Business briefs: Barnes & Noble CEO Lynch steps down

  • Updated: July 8, 2013 - 7:22 PM

Barnes & Noble CEO Lynch steps down

Barnes & Noble Inc. Chief Executive William Lynch resigned amid profit losses and sales declines as the largest U.S. bookstore chain tries to navigate the shift to digital books. Lynch, who also stepped down from his seat on the board, resigned effective immediately, the New York-based company said after the markets closed. Chief Financial Officer Michael Huseby was appointed CEO of the company’s Nook Media unit and president of the company. Barnes & Noble named Lynch CEO in March 2010 after he joined the company the previous year to oversee its Web unit. He focused on building the company’s Nook digital device division. After some initial success, sales of Nook devices fell during the holiday shopping season.

Key advisory firm endorses Dell buyout plan

Institutional Shareholder Services, the biggest proxy advisory firm, recommended that Dell Inc. investors accept Michael Dell’s $24.4 billion leveraged buyout offer. The recommendation is something of a surprise and a potentially big victory for the man who founded Dell in his college dormitory room 29 years ago. ISS is still considered an influential voice in corporate elections, though investors have occasionally overridden its recommendations. Advisers to both the buyers and to a special committee of Dell’s board had assumed that the report would be unfavorable to the deal, in which Michael Dell and the investment firm Silver Lake would pay $13.65 a share.

Buffett donates $2.6 billion to foundations

Warren Buffett, the billionaire investment guru known as the Oracle of Omaha, is donating about $2.6 billion in stock to five charities as part of a plan to give away the bulk of his wealth before he dies. The chairman of investment firm Berkshire Hathaway has watched his fortune soar this year as the company’s stock jumped more than 25 percent. In March, Forbes magazine pegged his wealth at $53.5 billion. The bulk of the annual donation, about $2 billion, went to the Gates Foundation, the philanthropic organization set up by Microsoft co-founder Bill Gates. Buffett also donated millions to his own foundation and the charities set up by his three children.

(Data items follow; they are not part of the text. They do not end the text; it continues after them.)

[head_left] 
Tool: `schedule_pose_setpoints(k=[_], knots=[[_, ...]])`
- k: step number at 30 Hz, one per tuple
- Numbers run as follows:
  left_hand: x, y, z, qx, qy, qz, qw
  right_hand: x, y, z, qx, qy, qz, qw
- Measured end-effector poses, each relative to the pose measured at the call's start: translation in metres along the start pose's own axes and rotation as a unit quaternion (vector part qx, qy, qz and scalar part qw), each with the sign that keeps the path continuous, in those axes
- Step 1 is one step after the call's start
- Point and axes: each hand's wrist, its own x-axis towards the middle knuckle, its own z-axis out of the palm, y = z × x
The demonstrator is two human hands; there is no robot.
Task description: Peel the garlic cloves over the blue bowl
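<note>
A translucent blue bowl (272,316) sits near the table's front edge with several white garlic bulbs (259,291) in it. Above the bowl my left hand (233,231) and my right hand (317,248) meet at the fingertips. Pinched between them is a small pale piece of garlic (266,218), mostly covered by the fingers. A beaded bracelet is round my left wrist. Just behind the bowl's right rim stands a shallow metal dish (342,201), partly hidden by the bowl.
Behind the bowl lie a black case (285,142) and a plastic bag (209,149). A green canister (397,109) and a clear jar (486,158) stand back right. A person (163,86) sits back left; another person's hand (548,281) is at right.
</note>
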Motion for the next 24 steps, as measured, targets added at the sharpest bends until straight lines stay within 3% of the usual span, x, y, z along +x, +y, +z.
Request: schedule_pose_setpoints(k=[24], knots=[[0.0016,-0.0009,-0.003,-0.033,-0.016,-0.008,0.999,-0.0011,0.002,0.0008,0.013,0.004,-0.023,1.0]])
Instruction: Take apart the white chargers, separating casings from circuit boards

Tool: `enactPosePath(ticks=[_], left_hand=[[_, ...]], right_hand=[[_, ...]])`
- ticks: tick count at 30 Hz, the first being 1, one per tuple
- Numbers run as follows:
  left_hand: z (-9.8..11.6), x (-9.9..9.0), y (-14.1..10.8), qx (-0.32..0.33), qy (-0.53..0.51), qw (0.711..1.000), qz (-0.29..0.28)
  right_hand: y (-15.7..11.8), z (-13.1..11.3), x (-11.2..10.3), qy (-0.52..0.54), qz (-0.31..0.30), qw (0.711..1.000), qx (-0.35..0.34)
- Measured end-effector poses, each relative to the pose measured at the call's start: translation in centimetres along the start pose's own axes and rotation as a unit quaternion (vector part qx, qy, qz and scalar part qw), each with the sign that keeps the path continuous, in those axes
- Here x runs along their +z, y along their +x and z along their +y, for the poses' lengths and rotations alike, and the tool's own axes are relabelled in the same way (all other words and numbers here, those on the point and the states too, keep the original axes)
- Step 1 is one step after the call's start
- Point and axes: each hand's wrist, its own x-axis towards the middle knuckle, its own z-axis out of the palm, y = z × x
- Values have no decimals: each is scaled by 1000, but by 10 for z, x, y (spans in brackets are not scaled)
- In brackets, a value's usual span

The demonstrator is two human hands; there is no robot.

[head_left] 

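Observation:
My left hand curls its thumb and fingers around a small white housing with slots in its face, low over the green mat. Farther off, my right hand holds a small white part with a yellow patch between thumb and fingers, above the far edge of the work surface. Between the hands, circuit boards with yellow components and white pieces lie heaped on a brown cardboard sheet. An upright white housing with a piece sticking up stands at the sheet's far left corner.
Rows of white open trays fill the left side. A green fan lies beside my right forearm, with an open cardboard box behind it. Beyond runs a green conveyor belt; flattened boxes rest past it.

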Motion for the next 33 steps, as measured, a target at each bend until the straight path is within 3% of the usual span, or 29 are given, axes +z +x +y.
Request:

Credit card use pushes consumer credit up

U.S. consumer credit surged in May on a surprise increase in credit card use. U.S. consumers increased their debt by a seasonally adjusted $19.6 billion in May, up from a $10.9 billion gain in April, the Federal Reserve said. The gain was broad-based and was well above Wall Street expectations of a $12 billion gain. Monthly debt rose at an 8.3 percent annual rate in May, compared with a 4.6 percent rise in the prior month. This is the largest percentage gain since a 9.0 percent gain in May 2012. Credit card debt jumped $6.6 billion in May, or an annual rate of 9.3 percent, also the strongest reading in a year. This was up from a 1.1 percent gain in April.

Ackman planning to make another play

William Ackman’s Pershing Square Capital Management is raising money in the next 10 days for a special purpose vehicle to buy the stock of a large U.S. company, according to a letter sent to investors. The target is a large-capitalization, investment-grade U.S. corporation that principally operates in one business, Ackman wrote in the letter, without naming the company. Even so, the stock trades at a lower multiple than its closest competitor. The activist fund will be capped at $1 billion and will invest alongside the New York-based firm’s main hedge funds. The last fund Ackman raised for a single-stock investment, a $2 billion vehicle that invested in Target Corp. in 2007, lost 90 percent of its value over the next two years.

T-Mobile boosts iPhone’s market share

T-Mobile helped increase the iPhone’s share of the smartphone market in the latest three-month period, according to a survey released Monday. Apple’s U.S. smartphone market share increased 3.5 percentage points in the three months that ended in May from the same period last year, according to consumer research firm Kantar Worldpanel. The iPhone accounted for 41.9 percent of U.S. smartphone sales in the latest period, up from 38.4 percent a year before. That increase in market share aligns with the launch of the iPhone on T-Mobile, the last major U.S. carrier to begin selling the smartphone.

Thomson Reuters ends early looks at index

Thomson Reuters Corp. said it would suspend the early access it sells to some clients of its twice-monthly consumer confidence index. The company, which conducts the widely watched Survey of Consumers with the University of Michigan, said it made the change at the request of New York State Attorney General Eric Schneiderman. His office has been investigating the practice of allowing some high-speed traders to pay to receive the data two seconds before other paying clients. Thomson Reuters said it was cooperating with the probe.